RONALD REAGAN. Typed Letter Signed “Dutch,” to Bill and Jean Thompson, March 7, 1988, Washington, D.C.. 1 p., 7 x 10½ in. On White House stationery with embossed presidential seal.

Inventory #26025       Price: $1,250

Complete Transcript

THE WHITE HOUSE

Washington

                                                                        March 7, 1988

Dear Jean and Bill:

What a surprise and what a trip down memory lane. Yes, the painting is the view I had from that very spot, and I’ve been living with memories since it arrived. Thank you both. There are no words to properly express my gratitude and my pleasure at having that lovely painting of a spot so dear to my heart. In just a few weeks we’ll be handcarrying it to the ranch. I’ll also drop a line to Fran Swarbrick.

Let us know when you’ll be in Washington. I hope we are on hand. I say that because there are a few things such as the Moscow summit pending with no exact dates set as yet. If we’re here, you can bet you’ll be in the Oval Office.

Again, a heartfelt thank you for “Lowell Park.” Nancy joins me in every good wish and warm regard.
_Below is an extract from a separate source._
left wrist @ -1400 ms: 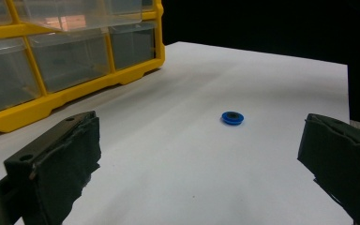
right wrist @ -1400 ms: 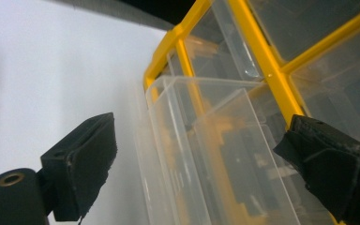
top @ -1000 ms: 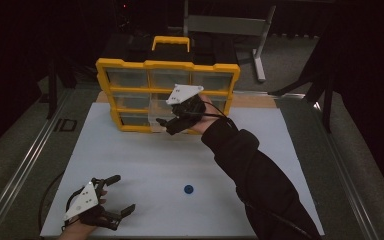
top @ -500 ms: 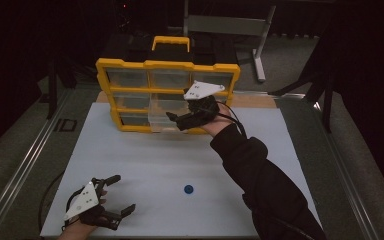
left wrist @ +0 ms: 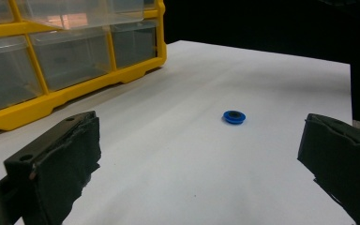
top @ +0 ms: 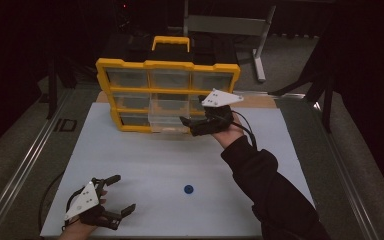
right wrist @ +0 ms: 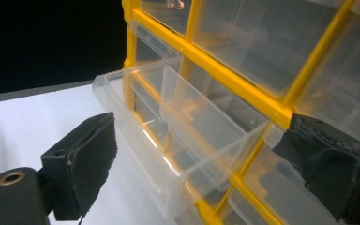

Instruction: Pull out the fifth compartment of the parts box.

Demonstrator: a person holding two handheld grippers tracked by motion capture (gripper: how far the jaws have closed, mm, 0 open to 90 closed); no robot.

                                                                        Sincerely,

                                                                        Dutch

 

Mr. and Mrs. Bill Thompson

517 Brinton Avenue

Dixon, Illinois  61021

Historical Background

The Moscow Summit mentioned in this letter was the fourth of five groundbreaking summits held between President Reagan and Mikhail Gorbachev, General Secretary of the Communist Party. It took place between May 29 and June 3, 1988, at the Kremlin. During the conference, the two world leaders continued their ongoing discussion of nuclear arms control, humanitarian issues, and international politics. One of the specific talking points in 1988 was the anticipated Soviet withdrawal from Afghanistan. This summit at Moscow had followed summits at Geneva (1985), Reykjavik (1986), and Washington (1987), and preceded the summit at Malta (1989).

In the winter of 1988, the Thompsons presented President Reagan with a painting of Lowell Park. Reagan had worked as a life guard at this park along the Rock River near his hometown between ages 16-23. President Reagan promised that the artwork would soon be exhibited at the “ranch,” referring to the 688-acre farm near Santa Barbara, California purchased in 1974. Rancho del Cielo was known as the “Western White House.” Gorbachev was just one of many VIPs to visit there; others included Queen Elizabeth II and British Prime Minister Margaret Thatcher.

William C. “Bill” Thompson (1917-2005) was born in Dixon, Illinois, and was a businessman and community leader. In August 1942, he married Jean E. Thompson (1920-1997) of Iowa, and they had two children. He was a long-time friend of President Ronald Reagan, and they visited the president in the Oval Office in 1984. They were actively involved in the Ronald Reagan Home Restoration and Preservation Association, a non-profit organization established in 1980 to restore Ronald Reagan’s childhood home in Dixon. On September 29, 1983, President Reagan wrote in his White House diary: “Bill & Jean Thompson of Dixon came by. They are really the sparkplugs behind the renovation of my boyhood home.”

Frances “Fran” Pervier Swarbrick (1922-2018) was a Dixon artist who painted “Looking Upriver from Lowell Park,” a view of Ronald Reagan at Lowell Park, which now hangs in the Reagan Presidential Library in California. Born in Minnesota, she attended an art school in Des Moines, Iowa, the American Academy of Art in Chicago, and Carthage College. She married William Henry Swarbrick (1920-2012) in 1944, and he became a Lutheran minister. She worked a newspaper report and a courtroom artist. She became a noted regional artist, poet, and author.

Condition: Wear including light paper folds and some minor foxing, else near fine.